_Exercise requirements_
Verbatim copy, images omitted: return the full listing.
##### Provided material #####
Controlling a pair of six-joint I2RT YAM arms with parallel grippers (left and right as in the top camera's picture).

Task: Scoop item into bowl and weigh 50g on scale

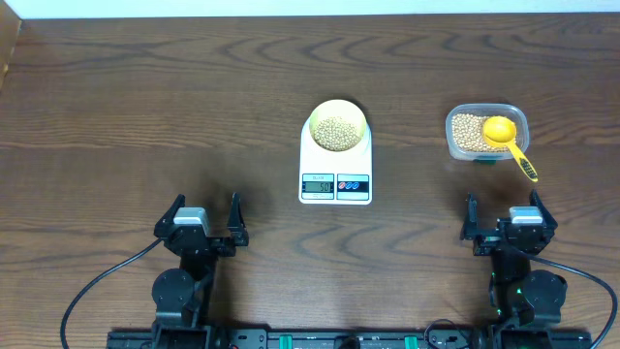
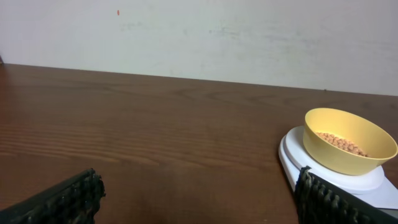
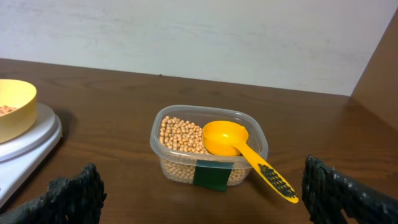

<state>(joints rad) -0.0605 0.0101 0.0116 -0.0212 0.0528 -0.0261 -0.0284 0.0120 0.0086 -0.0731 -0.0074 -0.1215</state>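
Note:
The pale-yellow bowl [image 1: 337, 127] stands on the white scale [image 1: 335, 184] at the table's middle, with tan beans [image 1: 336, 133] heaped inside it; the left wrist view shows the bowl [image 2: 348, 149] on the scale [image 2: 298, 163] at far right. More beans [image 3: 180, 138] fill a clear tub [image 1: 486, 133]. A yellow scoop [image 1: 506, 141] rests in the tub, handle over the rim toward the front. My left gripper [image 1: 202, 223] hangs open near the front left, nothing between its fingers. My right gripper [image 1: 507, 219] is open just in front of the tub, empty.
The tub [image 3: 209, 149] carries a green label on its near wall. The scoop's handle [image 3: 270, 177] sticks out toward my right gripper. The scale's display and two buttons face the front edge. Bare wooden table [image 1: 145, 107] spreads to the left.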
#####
_Result of the exercise_
Controlling a pair of six-joint I2RT YAM arms with parallel grippers (left and right as in the top camera's picture).

Task: Scoop item into bowl and weigh 50g on scale


<state>(joints rad) -0.0605 0.0101 0.0116 -0.0212 0.0528 -0.0261 -0.0284 0.0120 0.0086 -0.0731 -0.0074 -0.1215</state>
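Note:
The pale-yellow bowl [image 1: 337, 127] stands on the white scale [image 1: 335, 184] at the table's middle, with tan beans [image 1: 336, 133] heaped inside it; the left wrist view shows the bowl [image 2: 348, 149] on the scale [image 2: 298, 163] at far right. More beans [image 3: 180, 138] fill a clear tub [image 1: 486, 133]. A yellow scoop [image 1: 506, 141] rests in the tub, handle over the rim toward the front. My left gripper [image 1: 202, 223] hangs open near the front left, nothing between its fingers. My right gripper [image 1: 507, 219] is open just in front of the tub, empty.
The tub [image 3: 209, 149] carries a green label on its near wall. The scoop's handle [image 3: 270, 177] sticks out toward my right gripper. The scale's display and two buttons face the front edge. Bare wooden table [image 1: 145, 107] spreads to the left.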

No further output is expected for this exercise.